Dentro do Supremo, a ministra não apenas participou de julgamentos decisivos, como também ocupou posições centrais na estrutura do Judiciário. Entre setembro de 2016 e setembro de 2018, presidiu simultaneamente o STF e o Conselho Nacional de Justiça, tornando-se uma das principais autoridades do sistema de Justiça naquele período. Na chefia da Corte, também assumiu interinamente a Presidência da República em quatro ocasiões, como prevê a linha sucessória institucional quando o presidente, o vice e os presidentes da Câmara e do Senado estão ausentes. Sua passagem pela presidência do Supremo ficou marcada pelo discurso em defesa da independência do Judiciário, do combate à corrupção e da preservação das regras democráticas em um período de forte turbulência política no país.

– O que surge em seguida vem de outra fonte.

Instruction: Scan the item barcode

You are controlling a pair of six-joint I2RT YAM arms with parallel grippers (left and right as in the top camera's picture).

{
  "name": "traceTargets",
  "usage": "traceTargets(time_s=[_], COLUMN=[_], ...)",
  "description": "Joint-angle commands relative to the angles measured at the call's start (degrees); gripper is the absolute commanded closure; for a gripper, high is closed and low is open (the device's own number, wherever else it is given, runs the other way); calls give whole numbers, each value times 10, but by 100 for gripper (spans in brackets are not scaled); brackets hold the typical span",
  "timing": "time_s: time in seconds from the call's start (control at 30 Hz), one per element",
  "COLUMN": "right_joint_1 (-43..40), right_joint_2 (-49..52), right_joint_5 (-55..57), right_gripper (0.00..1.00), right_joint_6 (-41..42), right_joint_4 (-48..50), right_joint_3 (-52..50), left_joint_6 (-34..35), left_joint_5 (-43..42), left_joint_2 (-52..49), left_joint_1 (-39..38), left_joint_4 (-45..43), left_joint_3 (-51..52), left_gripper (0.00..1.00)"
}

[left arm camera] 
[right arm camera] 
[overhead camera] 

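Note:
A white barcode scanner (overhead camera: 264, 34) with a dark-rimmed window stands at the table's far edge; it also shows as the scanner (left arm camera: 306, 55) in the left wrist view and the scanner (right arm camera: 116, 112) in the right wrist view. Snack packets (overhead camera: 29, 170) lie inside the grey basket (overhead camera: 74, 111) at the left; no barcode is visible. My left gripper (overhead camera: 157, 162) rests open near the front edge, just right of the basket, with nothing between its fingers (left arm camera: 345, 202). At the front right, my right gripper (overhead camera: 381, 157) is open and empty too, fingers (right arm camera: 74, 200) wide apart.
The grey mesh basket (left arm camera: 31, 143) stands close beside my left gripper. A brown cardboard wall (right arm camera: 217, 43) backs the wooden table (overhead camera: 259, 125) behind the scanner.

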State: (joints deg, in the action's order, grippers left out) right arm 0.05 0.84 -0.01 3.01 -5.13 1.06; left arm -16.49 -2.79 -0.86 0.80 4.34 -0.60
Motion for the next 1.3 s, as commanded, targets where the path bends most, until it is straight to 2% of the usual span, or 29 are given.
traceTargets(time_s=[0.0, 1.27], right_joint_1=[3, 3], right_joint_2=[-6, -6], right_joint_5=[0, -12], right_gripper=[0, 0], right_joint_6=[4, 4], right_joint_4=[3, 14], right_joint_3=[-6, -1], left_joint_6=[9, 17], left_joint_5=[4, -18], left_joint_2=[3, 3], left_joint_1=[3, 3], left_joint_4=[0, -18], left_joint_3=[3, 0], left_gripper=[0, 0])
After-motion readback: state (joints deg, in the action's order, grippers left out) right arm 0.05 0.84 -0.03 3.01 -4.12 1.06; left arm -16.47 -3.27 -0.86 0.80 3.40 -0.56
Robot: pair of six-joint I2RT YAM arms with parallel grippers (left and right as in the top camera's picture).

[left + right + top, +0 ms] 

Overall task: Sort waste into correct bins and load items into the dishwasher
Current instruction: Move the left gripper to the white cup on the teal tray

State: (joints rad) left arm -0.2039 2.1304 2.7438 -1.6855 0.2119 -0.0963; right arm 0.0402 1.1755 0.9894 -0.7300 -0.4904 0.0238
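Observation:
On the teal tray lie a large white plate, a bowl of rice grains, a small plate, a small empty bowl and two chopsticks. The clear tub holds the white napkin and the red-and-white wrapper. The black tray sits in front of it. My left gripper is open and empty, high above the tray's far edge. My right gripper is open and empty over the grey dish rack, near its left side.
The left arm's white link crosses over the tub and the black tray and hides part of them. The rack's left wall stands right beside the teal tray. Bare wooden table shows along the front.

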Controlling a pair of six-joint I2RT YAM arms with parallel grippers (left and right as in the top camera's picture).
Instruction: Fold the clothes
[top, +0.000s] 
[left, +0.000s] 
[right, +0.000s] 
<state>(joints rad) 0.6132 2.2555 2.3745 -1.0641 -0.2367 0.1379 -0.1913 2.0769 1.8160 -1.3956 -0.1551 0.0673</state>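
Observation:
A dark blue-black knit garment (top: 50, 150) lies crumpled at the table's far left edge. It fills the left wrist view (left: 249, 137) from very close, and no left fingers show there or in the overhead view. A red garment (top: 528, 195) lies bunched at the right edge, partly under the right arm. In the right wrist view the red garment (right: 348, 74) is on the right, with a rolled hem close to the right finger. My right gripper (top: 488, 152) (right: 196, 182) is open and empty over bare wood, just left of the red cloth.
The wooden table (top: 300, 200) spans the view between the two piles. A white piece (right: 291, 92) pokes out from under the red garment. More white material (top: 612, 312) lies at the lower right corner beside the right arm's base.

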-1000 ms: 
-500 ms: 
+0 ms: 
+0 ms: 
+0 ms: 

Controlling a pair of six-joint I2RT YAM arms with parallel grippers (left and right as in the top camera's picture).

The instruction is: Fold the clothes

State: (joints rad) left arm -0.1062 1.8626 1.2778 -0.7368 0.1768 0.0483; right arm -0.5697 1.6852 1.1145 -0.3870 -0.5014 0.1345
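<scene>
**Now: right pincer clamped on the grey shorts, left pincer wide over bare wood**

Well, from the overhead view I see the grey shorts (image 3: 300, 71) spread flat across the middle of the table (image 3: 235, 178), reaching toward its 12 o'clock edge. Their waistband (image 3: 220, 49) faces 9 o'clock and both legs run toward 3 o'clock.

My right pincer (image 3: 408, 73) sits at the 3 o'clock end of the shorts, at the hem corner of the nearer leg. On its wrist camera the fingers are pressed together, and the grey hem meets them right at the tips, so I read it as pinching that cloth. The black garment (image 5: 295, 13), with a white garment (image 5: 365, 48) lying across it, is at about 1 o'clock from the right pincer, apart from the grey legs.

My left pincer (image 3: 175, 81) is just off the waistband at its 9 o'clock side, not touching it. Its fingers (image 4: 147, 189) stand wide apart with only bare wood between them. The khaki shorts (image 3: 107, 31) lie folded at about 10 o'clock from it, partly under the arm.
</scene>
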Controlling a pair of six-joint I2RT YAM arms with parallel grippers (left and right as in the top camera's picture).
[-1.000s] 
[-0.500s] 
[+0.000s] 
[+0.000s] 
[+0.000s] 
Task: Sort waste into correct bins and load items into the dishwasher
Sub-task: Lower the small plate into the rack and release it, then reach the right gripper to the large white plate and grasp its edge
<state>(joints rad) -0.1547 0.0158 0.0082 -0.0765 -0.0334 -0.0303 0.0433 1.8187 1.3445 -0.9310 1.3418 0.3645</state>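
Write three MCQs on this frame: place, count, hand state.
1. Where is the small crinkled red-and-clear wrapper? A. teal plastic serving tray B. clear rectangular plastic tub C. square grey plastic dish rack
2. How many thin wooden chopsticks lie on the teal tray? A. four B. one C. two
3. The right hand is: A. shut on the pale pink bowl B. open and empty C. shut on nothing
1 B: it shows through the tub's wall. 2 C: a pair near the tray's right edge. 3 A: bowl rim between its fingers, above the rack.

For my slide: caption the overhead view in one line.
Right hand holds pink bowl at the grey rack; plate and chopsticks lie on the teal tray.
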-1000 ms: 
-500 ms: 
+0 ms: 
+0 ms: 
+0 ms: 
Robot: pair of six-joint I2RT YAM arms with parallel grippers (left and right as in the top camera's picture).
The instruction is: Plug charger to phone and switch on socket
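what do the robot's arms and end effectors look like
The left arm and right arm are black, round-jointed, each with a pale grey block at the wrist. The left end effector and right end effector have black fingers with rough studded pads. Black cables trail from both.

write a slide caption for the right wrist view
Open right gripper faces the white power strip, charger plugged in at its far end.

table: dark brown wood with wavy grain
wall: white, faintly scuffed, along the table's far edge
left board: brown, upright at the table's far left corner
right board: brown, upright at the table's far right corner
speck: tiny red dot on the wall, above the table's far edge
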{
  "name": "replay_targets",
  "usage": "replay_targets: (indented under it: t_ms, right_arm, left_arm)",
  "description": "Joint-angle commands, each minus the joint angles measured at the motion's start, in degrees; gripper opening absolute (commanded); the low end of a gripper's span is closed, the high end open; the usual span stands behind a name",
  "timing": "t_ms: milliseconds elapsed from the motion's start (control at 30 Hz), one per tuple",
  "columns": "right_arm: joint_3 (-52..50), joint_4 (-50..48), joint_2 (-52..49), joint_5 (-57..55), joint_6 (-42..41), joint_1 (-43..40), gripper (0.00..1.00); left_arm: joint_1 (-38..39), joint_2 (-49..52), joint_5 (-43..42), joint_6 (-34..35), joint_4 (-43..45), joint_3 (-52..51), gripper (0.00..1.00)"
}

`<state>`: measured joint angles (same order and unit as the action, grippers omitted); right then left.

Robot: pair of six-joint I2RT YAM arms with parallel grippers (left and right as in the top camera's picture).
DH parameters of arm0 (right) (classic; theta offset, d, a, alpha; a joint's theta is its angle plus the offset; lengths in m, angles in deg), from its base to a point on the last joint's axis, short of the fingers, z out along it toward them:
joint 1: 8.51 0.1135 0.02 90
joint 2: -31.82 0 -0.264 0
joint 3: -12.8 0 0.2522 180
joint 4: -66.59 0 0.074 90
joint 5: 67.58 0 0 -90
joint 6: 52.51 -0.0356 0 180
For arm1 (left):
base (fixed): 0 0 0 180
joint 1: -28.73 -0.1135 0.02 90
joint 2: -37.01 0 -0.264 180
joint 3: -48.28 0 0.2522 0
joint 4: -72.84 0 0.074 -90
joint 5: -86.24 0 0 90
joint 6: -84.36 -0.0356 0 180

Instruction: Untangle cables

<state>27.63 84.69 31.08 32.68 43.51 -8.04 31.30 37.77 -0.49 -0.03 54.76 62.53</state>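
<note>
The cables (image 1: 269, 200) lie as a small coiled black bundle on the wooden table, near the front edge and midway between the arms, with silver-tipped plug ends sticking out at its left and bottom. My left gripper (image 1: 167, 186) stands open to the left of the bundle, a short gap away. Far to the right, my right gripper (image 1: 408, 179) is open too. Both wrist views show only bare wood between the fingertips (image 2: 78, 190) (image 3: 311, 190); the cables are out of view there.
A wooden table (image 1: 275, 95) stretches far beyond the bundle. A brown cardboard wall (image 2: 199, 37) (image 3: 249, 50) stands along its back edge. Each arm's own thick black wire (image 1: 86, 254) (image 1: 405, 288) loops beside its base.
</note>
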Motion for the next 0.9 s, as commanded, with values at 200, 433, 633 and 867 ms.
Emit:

A ministra também acumulou protagonismo no Tribunal Superior Eleitoral. Ela foi a primeira mulher a comandar o TSE e, posteriormente, voltou ao posto, tornando-se a primeira a exercer a presidência da corte eleitoral por duas vezes. Essa presença em dois dos principais tribunais do país ampliou sua relevância institucional e a colocou no centro de discussões sobre eleições, liberdade de expressão, responsabilidade de plataformas digitais e proteção da democracia. Em julgamentos recentes, Cármen Lúcia voltou a chamar atenção por declarações contundentes, especialmente em temas ligados ao ambiente digital e ao combate a práticas que, na visão dela, ameaçam a convivência democrática. Esse perfil de ministra combativa ajudou a manter seu nome em evidência mesmo após tantos anos de atuação na Corte.
No momento em que completa 20 anos no Supremo, Cármen Lúcia segue exercendo funções de destaque dentro da própria estrutura do tribunal. Segundo a publicação do Poder360, ela está à frente da elaboração do código de ética do STF, documento que ainda está em fase de construção e que deve estabelecer parâmetros formais de conduta para os integrantes da Corte. O fato de a ministra comandar esse trabalho num momento de forte escrutínio público sobre o Judiciário reforça o papel que ela continua desempenhando internamente. Em meio a discussões sobre transparência, relação entre ministros e advogados, e os limites da atuação institucional do Supremo, o código de ética surge como uma iniciativa simbólica e prática para tentar responder a parte dessas cobranças.
As homenagens pelos 20 anos de Cármen Lúcia no STF também incluem ações de memória e valorização de sua trajetória. De acordo com o Poder360, está prevista a publicação de um livro com votos considerados marcantes da ministra, além da produção de conteúdos especiais pela TV Justiça, Rádio Justiça e plataformas digitais do Supremo. O movimento não serve apenas para celebrar a longevidade de uma integrante da Corte, mas também para registrar a trajetória de uma magistrada que atravessou momentos decisivos da política e da Justiça brasileira nas últimas duas décadas. Em um Supremo que passou por mensalão, Lava Jato, impeachment, disputas eleitorais e embates sobre os limites da democracia, Cármen Lúcia permaneceu como uma presença constante — ora discreta, ora incisiva, mas sempre central no tabuleiro institucional de Brasília.